No, really! Unfortunately, we cannot put a serious dent in our dangerously
high budget surplus by spending pathetic amounts like $1.5 million. That is why
we should be thankful to leaders such as U.S. Sen. Robert Byrd (D-W.Va.), who
has, over the years, spent more than 1 billion taxpayer dollars in his
relentless, ongoing effort to improve West Virginia by covering the entire
surface of the state with a gigantic slab of federal concrete (which will be
named "The Robert Byrd Concrete Slab").
And let us not forget Sen. Trent Lott (R-Miss.), a man so concerned about our
naval preparedness that he demanded that the U.S. Navy be given-for
starters-$375 million for a helicopter assault ship to be built in (surprise!)
Lott's hometown. In pushing this vital naval project through, Lott had to
overcome the resistance of...well, the Navy. That's right: The Navy did not want
this ship.
Fortunately, Lott is not the kind of candypants leader to let some upstart
outfit like the U.S. Navy tell him what our naval needs are, any more than Rep.
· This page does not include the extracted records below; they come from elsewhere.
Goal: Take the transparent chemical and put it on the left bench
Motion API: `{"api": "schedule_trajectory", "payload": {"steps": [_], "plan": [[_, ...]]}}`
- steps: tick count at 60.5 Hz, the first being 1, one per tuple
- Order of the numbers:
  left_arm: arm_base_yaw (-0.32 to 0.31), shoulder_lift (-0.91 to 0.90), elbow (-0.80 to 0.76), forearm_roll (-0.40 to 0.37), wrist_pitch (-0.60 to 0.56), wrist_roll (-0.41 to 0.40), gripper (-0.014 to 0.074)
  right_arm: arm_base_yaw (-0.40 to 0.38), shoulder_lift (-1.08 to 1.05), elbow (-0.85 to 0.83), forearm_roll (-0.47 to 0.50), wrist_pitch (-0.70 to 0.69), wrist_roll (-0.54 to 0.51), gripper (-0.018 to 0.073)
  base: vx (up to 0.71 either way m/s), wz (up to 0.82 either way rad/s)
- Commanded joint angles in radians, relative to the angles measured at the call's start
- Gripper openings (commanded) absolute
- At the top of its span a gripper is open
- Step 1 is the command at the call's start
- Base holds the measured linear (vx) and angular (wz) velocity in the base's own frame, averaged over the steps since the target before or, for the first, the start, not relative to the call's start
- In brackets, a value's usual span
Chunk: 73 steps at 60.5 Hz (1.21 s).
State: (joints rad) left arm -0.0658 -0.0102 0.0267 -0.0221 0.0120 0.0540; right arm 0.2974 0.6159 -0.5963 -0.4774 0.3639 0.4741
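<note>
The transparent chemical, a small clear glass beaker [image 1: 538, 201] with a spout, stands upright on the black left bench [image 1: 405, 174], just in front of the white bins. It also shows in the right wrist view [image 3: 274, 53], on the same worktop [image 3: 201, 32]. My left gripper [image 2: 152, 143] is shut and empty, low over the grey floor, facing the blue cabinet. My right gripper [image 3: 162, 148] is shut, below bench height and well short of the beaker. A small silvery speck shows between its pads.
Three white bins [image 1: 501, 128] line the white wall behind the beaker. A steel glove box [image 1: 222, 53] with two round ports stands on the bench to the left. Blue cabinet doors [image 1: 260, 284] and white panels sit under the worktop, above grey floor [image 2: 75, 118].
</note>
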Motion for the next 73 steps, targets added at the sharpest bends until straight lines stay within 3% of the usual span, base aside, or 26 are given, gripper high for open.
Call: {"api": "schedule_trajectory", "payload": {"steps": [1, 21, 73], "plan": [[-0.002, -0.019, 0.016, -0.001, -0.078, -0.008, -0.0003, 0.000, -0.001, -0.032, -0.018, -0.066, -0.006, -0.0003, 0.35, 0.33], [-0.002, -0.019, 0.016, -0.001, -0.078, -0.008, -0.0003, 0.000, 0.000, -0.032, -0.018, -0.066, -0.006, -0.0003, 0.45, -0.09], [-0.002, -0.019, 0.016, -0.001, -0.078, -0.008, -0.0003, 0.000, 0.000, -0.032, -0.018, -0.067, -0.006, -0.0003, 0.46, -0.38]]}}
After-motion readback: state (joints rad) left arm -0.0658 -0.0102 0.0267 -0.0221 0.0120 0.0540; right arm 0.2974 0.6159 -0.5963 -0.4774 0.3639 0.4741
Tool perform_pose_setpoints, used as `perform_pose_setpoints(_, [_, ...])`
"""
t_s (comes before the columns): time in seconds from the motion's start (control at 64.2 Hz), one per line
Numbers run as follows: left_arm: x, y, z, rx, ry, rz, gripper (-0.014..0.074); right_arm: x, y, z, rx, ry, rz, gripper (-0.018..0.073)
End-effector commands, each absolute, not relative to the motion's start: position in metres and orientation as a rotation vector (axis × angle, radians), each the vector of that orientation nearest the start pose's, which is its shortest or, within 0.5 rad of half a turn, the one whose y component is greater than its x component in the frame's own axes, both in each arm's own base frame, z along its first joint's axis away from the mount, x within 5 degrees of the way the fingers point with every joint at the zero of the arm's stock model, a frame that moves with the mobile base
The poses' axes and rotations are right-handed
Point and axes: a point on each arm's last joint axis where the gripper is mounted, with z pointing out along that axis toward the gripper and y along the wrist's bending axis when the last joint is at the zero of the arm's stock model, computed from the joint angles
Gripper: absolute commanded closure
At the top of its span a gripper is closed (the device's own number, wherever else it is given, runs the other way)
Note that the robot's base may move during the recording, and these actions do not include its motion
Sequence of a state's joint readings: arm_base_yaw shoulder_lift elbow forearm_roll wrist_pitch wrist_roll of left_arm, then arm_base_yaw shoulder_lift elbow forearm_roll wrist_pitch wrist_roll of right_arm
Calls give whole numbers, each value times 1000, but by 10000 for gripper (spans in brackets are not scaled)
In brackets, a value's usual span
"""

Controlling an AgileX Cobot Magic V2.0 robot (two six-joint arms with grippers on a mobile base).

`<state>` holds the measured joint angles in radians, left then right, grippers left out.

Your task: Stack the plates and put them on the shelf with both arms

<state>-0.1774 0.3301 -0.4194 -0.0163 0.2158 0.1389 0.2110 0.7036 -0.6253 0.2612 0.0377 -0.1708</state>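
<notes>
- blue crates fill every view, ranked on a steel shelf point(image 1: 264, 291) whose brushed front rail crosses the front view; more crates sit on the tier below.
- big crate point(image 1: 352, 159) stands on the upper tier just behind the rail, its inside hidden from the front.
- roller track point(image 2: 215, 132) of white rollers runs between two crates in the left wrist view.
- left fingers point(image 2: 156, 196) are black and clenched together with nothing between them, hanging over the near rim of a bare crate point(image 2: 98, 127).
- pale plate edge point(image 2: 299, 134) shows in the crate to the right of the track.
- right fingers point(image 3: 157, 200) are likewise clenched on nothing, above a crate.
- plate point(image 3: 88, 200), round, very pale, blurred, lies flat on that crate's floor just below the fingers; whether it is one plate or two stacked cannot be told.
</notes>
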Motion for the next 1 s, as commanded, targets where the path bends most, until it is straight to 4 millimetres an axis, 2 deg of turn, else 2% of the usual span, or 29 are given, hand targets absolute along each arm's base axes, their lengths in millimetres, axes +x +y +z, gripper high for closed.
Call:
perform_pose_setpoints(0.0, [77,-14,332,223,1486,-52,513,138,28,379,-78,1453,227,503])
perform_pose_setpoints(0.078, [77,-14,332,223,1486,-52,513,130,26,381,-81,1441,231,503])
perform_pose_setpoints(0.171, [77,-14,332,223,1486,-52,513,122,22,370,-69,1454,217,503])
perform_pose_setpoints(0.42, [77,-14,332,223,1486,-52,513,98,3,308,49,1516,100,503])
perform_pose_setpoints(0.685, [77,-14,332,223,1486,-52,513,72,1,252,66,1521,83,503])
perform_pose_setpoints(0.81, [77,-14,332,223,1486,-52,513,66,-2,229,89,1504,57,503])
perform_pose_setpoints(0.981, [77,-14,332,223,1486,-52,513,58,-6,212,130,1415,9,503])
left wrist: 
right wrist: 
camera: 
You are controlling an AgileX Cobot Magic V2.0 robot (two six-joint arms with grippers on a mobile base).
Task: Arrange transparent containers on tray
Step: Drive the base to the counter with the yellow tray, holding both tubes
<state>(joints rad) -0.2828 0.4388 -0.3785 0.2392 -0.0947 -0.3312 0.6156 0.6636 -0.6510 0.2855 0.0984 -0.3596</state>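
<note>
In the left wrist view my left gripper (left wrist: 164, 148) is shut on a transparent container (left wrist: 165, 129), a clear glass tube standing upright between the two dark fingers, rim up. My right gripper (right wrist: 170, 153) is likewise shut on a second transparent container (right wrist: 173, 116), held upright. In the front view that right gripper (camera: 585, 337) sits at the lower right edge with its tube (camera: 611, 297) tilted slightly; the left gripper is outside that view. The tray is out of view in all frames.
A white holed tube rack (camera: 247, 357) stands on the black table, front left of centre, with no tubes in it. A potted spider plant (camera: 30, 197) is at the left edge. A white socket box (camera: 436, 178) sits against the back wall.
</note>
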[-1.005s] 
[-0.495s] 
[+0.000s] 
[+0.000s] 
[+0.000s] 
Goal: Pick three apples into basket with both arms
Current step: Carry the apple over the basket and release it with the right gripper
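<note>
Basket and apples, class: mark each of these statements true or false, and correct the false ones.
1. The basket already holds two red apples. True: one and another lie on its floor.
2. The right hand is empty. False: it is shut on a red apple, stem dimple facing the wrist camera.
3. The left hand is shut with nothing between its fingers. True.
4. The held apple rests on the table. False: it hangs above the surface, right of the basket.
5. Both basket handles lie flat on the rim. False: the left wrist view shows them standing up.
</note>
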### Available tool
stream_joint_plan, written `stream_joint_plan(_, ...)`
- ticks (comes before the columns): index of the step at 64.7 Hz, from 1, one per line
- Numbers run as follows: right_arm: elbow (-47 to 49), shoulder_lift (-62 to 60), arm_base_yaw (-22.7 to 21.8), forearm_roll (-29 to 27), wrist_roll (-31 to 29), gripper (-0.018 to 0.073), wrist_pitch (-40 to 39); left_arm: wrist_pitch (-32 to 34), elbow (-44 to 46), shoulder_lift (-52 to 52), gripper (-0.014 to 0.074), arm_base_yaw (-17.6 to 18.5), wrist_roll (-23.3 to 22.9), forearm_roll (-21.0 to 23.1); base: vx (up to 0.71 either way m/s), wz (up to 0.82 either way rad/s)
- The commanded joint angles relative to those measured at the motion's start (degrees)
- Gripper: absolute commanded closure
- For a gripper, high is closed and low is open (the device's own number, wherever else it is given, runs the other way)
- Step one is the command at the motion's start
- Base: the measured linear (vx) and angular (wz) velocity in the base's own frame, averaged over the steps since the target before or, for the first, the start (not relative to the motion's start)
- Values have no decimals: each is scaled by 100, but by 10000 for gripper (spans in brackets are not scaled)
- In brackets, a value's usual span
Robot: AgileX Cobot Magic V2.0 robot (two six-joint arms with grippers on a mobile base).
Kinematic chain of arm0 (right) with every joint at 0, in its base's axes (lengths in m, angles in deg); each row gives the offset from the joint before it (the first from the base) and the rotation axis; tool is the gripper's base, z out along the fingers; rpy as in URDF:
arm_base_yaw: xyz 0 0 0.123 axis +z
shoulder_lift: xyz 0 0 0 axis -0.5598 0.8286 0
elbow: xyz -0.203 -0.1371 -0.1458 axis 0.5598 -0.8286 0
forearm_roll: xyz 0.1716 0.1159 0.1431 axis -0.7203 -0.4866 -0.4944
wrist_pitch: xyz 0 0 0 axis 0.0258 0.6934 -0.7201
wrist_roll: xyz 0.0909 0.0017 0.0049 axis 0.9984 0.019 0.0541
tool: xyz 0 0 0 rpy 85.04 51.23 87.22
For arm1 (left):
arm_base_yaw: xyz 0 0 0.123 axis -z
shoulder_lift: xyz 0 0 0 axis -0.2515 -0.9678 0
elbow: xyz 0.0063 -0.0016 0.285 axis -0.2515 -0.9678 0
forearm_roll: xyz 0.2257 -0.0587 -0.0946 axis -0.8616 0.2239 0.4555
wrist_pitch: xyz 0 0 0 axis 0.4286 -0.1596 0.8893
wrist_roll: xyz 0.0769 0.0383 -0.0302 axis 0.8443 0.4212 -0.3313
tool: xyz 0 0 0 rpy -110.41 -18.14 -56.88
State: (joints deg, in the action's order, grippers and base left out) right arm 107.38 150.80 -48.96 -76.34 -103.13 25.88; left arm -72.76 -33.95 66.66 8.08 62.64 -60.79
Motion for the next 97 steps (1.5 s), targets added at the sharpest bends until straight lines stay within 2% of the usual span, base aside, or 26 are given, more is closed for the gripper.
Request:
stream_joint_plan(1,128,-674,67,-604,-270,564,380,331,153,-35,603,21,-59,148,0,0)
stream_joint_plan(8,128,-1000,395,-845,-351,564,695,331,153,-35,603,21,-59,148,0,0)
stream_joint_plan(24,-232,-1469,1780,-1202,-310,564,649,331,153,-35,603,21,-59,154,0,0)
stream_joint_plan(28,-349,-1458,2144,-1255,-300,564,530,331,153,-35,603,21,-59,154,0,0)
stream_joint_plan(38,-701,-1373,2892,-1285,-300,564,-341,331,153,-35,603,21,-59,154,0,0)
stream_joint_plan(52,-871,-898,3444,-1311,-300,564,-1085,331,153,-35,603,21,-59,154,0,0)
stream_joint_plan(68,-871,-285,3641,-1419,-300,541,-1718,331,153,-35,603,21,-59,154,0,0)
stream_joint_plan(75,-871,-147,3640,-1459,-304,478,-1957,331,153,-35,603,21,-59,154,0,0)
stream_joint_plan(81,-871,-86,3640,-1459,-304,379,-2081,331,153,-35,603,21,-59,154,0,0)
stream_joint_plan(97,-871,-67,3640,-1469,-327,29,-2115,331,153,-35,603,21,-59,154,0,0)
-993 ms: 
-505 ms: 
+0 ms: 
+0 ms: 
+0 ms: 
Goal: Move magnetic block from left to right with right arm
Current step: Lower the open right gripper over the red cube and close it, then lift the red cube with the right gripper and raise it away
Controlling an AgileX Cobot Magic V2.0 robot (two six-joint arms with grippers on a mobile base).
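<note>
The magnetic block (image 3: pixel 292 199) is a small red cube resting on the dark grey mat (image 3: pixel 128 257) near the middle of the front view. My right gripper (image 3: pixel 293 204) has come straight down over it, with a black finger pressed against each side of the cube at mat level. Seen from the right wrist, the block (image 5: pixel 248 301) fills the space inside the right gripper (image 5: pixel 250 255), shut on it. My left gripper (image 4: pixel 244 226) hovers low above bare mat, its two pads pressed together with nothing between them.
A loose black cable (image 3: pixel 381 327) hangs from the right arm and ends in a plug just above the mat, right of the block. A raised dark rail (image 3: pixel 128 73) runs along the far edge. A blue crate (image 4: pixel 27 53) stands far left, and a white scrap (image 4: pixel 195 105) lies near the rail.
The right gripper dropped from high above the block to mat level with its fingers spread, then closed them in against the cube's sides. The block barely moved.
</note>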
Oberstar is going to let the so-called "Minnesota Department of
Transportation" tell him about transportation.
I could talk about many other heroic efforts by our leaders to reduce the
federal budget surplus. But the tragic fact is, they have failed. The surplus
has reached such alarming levels that it now appears likely that Congress may
actually reduce your taxes slightly.
Of course, Congress must first argue for months about exactly which of you
taxpayers are worthy of being allowed to keep slightly more of your money. And
no matter what Congress decides, the odds are that you, personally, won't get
much tax relief-certainly nowhere near Reindeer Herder Association money.
But still, thanks to the generosity of Congress, some day-perhaps as early as
next year-you might be able to afford a slightly nicer summer vacation! The
Greyhound Bus Museum is open from May 15 through the end of September.